• **Data excerpt**
• • • •

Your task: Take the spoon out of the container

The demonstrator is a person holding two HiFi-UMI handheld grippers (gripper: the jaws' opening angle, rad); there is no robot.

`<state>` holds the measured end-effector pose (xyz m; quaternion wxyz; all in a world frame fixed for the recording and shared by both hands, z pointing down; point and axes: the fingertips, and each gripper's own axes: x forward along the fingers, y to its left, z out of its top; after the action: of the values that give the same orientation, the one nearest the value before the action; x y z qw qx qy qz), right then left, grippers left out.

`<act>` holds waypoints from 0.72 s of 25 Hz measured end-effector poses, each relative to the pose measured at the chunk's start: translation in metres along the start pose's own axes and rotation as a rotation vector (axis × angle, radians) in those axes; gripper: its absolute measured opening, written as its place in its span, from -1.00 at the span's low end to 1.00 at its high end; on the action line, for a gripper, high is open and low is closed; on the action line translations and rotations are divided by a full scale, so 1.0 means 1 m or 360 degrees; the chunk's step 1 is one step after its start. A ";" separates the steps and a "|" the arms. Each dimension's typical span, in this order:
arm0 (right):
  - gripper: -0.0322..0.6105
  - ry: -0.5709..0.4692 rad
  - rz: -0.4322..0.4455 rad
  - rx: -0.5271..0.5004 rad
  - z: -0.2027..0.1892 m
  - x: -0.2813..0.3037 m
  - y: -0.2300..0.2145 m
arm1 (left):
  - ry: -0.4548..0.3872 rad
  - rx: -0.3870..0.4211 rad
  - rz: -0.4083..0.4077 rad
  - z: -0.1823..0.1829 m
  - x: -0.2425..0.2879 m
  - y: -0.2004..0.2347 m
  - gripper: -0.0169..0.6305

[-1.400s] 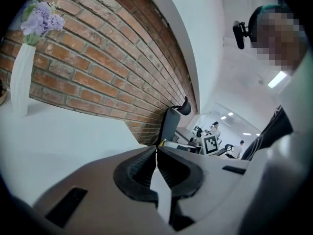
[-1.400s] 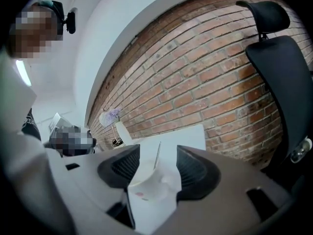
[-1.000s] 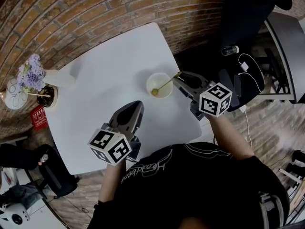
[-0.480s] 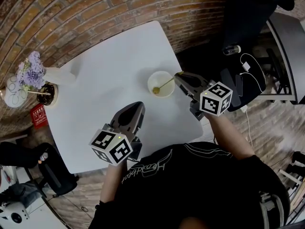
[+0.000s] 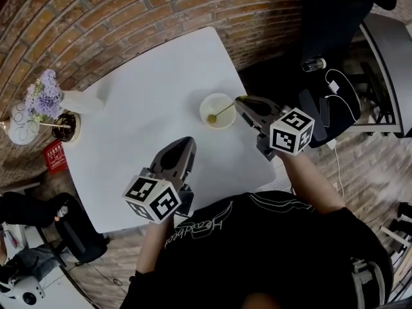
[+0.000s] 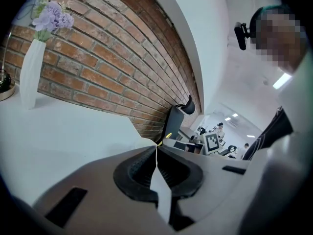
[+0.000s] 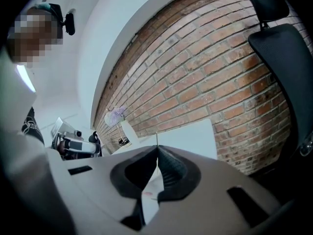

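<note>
A small pale bowl (image 5: 217, 111) stands on the white table (image 5: 148, 76). In it a yellow spoon (image 5: 222, 112) leans, bowl end down and handle up to the right. My right gripper (image 5: 240, 102) is at the handle's tip, its jaws closing the last bit, pinched on it. In the right gripper view the handle shows as a thin line between the met pads (image 7: 157, 148). My left gripper (image 5: 186, 143) hovers over the table, nearer me than the bowl, shut and empty, its jaws meeting (image 6: 156, 148).
A white vase of purple flowers (image 5: 76, 102) stands at the table's far left, beside a small round stand (image 5: 63, 127). A brick wall runs behind the table. A black office chair (image 5: 335, 18) and cables are to the right, off the table's edge.
The right gripper's jaws have drawn together on the spoon handle's tip. The bowl, the spoon and the left gripper have barely shifted.
</note>
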<state>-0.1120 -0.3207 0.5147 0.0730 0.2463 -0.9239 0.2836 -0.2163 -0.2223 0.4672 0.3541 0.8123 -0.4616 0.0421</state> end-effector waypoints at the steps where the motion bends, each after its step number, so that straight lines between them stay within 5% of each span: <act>1: -0.89 -0.0001 0.0004 0.0000 0.000 0.000 0.001 | -0.0001 0.0001 0.0003 0.000 -0.001 -0.001 -0.93; 18: -0.90 -0.0220 -0.0033 -0.0108 0.040 -0.062 0.038 | -0.0129 0.0063 0.0058 -0.008 -0.040 -0.060 -0.93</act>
<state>-0.0770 -0.2900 0.4458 0.0201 0.2723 -0.9332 0.2337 -0.1898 -0.1691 0.4254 0.3182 0.8116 -0.4893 0.0247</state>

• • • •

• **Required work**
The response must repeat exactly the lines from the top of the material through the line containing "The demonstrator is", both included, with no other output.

• **Written reply**
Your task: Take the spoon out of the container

The demonstrator is a person holding two HiFi-UMI handheld grippers (gripper: the jaws' opening angle, rad); there is no robot.

This output is complete.